Work to start next year on four new orthopaedic operating theatres

The hospitals trust wants to increase orthopaedic operations

Work to build four new operating theatres at Kent and Canterbury Hospital will start early next year which the hospital trust says will benefit patients across east Kent.

The aim is for all patients needing planned orthopaedic inpatient operations in east Kent to be treated in new and improved facilities at the hospital by Spring 2021.

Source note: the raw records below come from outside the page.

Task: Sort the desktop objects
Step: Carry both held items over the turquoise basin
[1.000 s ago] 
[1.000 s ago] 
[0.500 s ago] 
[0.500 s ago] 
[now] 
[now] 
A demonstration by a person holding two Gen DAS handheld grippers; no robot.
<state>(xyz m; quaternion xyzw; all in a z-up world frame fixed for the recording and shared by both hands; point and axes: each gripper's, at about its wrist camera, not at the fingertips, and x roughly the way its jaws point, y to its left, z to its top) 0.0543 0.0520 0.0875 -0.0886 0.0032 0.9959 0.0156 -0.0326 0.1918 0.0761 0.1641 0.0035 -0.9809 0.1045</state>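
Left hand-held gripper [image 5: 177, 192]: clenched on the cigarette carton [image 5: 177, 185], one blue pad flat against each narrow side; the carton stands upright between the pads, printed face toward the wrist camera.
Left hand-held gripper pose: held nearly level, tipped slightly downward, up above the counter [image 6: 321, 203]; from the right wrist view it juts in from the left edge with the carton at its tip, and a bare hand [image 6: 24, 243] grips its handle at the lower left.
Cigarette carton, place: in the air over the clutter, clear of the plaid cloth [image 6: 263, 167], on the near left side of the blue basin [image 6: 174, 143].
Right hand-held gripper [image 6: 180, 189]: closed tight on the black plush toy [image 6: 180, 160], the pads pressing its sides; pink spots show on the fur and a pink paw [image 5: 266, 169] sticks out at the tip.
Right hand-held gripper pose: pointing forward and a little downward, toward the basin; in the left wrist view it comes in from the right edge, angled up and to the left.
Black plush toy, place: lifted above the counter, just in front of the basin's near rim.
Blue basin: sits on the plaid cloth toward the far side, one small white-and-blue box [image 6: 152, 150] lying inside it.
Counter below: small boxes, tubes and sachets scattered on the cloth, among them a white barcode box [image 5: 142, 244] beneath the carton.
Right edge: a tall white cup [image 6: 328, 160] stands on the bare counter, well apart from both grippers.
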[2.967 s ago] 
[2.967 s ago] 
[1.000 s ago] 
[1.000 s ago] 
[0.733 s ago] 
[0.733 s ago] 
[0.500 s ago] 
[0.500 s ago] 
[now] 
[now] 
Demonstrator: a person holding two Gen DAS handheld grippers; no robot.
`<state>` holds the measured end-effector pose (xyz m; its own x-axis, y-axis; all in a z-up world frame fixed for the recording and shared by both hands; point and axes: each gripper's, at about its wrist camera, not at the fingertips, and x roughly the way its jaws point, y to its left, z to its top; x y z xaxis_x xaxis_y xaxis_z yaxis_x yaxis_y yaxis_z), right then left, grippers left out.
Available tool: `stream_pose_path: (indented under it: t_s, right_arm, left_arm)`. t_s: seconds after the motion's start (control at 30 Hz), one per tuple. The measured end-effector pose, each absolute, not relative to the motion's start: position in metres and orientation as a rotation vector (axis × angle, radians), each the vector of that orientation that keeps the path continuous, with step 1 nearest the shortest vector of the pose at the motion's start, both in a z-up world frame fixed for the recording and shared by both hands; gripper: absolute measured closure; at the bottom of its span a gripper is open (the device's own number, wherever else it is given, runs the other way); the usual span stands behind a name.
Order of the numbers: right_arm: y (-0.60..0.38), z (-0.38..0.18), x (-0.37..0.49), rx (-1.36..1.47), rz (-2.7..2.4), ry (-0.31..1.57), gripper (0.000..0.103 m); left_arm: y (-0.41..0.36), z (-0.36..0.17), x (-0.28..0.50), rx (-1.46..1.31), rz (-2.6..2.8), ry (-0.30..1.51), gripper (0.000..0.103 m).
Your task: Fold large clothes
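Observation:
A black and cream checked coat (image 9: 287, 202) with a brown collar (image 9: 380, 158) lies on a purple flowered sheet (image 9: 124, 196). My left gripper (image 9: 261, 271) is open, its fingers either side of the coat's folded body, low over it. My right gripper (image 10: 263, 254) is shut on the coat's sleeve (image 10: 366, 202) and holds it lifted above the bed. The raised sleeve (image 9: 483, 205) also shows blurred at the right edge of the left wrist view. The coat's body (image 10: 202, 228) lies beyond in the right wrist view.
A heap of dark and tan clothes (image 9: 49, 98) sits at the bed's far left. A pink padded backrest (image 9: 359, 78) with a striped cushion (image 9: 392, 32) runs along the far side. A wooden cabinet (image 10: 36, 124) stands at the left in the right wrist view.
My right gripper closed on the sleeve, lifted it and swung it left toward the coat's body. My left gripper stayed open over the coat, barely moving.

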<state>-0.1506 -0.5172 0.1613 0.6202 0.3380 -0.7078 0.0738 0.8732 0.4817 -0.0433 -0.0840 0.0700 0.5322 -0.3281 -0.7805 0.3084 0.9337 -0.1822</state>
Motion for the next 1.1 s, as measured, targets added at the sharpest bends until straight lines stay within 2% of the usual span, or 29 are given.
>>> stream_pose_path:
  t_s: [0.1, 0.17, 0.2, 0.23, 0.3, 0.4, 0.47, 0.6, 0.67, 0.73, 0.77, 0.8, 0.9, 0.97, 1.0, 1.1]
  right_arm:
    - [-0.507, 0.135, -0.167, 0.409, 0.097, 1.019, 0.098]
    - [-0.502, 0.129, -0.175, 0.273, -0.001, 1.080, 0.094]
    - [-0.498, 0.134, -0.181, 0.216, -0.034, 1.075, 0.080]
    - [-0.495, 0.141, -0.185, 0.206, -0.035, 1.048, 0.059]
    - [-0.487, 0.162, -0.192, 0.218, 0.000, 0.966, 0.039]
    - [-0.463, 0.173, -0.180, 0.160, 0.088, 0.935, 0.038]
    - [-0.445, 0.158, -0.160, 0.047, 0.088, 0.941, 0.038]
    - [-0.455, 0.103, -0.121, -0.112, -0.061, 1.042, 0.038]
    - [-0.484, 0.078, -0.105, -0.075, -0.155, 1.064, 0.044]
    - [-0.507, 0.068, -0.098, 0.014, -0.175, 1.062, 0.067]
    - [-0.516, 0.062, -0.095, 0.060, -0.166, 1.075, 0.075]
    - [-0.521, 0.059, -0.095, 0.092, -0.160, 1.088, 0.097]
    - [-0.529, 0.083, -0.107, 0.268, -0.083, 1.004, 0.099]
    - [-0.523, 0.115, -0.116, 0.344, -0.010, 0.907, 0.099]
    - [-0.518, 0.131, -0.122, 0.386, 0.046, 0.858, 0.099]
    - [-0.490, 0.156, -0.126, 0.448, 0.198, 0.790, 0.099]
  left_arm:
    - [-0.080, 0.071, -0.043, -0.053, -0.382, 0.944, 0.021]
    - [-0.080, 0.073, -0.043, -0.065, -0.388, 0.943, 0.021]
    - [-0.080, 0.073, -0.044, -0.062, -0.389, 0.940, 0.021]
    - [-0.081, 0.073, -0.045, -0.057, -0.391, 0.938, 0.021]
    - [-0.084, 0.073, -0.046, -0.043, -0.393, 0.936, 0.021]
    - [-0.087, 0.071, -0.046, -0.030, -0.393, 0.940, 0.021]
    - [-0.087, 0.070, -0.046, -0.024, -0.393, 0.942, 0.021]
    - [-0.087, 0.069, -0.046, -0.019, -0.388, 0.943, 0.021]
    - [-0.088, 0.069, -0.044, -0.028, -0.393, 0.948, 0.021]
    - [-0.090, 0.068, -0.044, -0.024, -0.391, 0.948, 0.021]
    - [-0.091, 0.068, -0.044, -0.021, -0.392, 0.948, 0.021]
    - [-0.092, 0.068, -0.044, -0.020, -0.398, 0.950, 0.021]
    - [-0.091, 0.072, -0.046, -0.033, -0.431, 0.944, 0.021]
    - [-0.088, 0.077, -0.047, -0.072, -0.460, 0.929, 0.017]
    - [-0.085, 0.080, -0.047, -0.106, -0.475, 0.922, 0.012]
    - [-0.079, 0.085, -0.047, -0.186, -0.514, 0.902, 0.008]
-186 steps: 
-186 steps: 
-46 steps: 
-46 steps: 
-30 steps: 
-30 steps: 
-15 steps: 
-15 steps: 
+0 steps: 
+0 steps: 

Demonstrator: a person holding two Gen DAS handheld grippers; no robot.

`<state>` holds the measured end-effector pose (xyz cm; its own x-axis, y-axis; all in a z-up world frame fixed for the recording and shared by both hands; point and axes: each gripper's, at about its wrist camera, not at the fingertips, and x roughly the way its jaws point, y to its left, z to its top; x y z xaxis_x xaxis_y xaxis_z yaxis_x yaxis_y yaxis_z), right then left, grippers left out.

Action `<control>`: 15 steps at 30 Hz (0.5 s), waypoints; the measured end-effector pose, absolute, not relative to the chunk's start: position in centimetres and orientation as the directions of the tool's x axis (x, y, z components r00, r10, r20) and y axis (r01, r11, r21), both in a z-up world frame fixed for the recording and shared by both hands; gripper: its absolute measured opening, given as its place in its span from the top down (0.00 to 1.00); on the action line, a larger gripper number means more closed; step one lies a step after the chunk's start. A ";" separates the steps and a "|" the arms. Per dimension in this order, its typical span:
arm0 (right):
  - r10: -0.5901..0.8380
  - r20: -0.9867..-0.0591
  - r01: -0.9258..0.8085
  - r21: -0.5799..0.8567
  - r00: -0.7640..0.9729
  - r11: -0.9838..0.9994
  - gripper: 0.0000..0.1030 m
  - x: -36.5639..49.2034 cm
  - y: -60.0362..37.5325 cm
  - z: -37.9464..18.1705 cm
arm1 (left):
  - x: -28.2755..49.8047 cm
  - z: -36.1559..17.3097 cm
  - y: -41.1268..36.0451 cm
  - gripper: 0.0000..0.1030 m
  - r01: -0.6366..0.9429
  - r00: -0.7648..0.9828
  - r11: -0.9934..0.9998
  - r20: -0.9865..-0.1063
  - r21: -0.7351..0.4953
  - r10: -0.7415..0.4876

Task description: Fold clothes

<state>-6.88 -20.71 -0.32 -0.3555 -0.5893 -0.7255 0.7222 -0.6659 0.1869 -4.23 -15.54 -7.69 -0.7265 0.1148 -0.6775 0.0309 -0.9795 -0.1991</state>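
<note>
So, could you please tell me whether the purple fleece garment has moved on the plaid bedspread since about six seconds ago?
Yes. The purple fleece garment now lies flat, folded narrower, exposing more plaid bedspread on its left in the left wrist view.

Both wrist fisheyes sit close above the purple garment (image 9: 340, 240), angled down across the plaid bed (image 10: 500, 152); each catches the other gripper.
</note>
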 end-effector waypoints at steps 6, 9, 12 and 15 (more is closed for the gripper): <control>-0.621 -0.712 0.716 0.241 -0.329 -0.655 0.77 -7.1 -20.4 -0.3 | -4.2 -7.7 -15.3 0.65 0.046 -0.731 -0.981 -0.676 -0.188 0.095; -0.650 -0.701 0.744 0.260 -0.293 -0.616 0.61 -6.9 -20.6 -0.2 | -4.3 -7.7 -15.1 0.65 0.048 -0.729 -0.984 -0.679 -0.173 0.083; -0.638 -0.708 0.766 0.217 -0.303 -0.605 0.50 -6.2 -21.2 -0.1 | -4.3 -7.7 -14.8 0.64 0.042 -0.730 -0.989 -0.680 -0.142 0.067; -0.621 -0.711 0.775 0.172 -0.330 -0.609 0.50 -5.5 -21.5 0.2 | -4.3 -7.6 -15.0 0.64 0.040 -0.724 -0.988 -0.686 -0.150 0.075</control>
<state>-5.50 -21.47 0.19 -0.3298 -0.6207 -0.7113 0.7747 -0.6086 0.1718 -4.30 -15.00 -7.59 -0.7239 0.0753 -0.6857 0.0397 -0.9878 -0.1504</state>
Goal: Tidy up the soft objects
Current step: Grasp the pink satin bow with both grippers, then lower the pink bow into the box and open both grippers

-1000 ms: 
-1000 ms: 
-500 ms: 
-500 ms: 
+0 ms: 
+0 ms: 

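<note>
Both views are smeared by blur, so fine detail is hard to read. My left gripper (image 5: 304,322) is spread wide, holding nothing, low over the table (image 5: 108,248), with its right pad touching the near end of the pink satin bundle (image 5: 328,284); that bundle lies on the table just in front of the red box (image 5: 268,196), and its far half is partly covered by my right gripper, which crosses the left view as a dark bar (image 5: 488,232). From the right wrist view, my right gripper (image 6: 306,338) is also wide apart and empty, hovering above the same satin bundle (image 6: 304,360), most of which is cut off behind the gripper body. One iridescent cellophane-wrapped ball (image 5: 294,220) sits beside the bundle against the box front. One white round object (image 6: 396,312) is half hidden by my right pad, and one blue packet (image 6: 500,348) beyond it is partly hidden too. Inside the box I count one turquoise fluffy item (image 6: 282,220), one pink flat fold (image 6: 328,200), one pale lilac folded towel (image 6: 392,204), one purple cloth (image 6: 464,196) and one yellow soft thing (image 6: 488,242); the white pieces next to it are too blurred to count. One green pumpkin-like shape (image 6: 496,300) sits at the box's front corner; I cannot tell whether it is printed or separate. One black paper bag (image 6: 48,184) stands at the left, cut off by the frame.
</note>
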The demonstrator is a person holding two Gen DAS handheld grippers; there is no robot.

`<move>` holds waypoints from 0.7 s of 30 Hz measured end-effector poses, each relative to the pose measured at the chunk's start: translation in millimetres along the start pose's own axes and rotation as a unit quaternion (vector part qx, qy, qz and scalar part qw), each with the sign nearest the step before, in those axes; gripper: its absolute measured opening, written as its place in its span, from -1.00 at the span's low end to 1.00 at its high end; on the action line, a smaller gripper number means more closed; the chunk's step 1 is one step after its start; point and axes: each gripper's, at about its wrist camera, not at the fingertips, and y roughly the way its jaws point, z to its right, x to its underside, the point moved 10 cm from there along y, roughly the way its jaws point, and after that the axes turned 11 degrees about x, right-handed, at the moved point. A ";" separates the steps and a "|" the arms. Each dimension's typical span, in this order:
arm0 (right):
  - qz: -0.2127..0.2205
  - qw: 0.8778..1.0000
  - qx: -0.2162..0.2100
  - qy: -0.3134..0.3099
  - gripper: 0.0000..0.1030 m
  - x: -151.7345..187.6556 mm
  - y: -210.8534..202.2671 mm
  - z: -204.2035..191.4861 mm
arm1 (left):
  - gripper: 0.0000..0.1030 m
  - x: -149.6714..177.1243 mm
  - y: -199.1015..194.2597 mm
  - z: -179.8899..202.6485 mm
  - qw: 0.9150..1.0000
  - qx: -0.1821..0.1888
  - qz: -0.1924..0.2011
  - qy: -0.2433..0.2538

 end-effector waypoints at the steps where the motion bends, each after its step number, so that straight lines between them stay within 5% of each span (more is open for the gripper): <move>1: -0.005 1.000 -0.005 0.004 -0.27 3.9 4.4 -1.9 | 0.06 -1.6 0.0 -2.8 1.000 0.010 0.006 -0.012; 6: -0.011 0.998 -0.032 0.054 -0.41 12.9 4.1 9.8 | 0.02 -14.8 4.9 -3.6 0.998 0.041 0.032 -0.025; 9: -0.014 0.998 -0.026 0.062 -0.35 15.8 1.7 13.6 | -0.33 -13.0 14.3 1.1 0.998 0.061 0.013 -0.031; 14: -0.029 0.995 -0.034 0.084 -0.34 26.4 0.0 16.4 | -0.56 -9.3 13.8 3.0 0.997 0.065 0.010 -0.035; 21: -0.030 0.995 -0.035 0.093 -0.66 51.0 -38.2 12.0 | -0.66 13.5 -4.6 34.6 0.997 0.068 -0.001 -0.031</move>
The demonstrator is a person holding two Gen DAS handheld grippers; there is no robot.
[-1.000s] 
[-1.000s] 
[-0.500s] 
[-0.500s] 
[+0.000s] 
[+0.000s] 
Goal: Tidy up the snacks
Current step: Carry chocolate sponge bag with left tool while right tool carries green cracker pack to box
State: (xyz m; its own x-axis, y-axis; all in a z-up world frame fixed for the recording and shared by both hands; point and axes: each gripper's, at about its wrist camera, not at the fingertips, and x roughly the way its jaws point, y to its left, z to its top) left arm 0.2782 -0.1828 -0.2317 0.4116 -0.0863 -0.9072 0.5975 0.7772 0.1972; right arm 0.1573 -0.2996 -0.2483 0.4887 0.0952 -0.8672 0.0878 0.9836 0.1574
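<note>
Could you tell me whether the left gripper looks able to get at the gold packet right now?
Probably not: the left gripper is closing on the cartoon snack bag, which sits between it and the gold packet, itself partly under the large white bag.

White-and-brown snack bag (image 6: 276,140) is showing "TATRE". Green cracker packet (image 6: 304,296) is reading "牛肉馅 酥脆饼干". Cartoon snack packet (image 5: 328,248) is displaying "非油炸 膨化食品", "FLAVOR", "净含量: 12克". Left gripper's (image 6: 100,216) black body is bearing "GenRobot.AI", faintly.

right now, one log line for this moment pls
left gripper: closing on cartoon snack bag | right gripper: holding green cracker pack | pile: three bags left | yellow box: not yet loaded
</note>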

Patients will continue to have day operations and care before and after an inpatient operation at their local hospital, including tests and scans, pre-op and follow up appointments. Emergency patients will continue to be treated at William Harvey and QEQM hospitals as now, for example, for fractures suffered in a fall.

East Kent Hospitals is investing in the new operating theatres as part of a national NHS pilot announced last summer. The trust says carrying out planned orthopaedic operations at a separate hospital to emergency operations will benefit both sets of patients.

Where the changes have already started, both within east Kent and elsewhere in the country, waiting times have reduced and fewer operations have been cancelled.

Since last December, patients previously treated at William Harvey Hospital have had their planned hip and knee replacements in dedicated facilities at Kent and Canterbury Hospital as part of the first stage of the pilot. As a result, more than 500 patients have had their joint replacement operations sooner than under the previous system.

This first stage of the pilot freed up operating theatres at William Harvey Hospital, resulting in more than 1,000 patients having trauma, gynaecology and general surgical operations earlier. It also released an extra ward for patients with medical emergencies, helping to improve care for frail elderly patients and reducing waits in A&E.

The new investment will extend  improvements at William Harvey Hospital and the trust says it will also bring significant benefits for patients at QEQM Hospital by freeing up operating theatres to treat more patients needing cancer surgery and trauma operations sooner, such as fractures sustained from a fall.

The investment will also help the Trust develop plans to improve care for frail patients and treat patients with medical emergencies sooner at both hospitals.

Susan Acott, Chief Executive for East Kent Hospitals said: “We are delighted to be chosen to participate in this national pilot and see the difference it’s already making for patients.

“By investing in new operating theatres and further dedicated beds at Kent and Canterbury Hospital we will be able to treat even more patients needing operations sooner at all hospitals in east Kent.”

2 Comments

  1. Oh dear May, you got it wrong. There will be no extension of QEQM as the plan is clearly shown to put all facilities in affluent areas and keep Thanet as a deprived area.
    It wont be too long before A&E is removed to a spanking new facility at Canterbury or Ashford!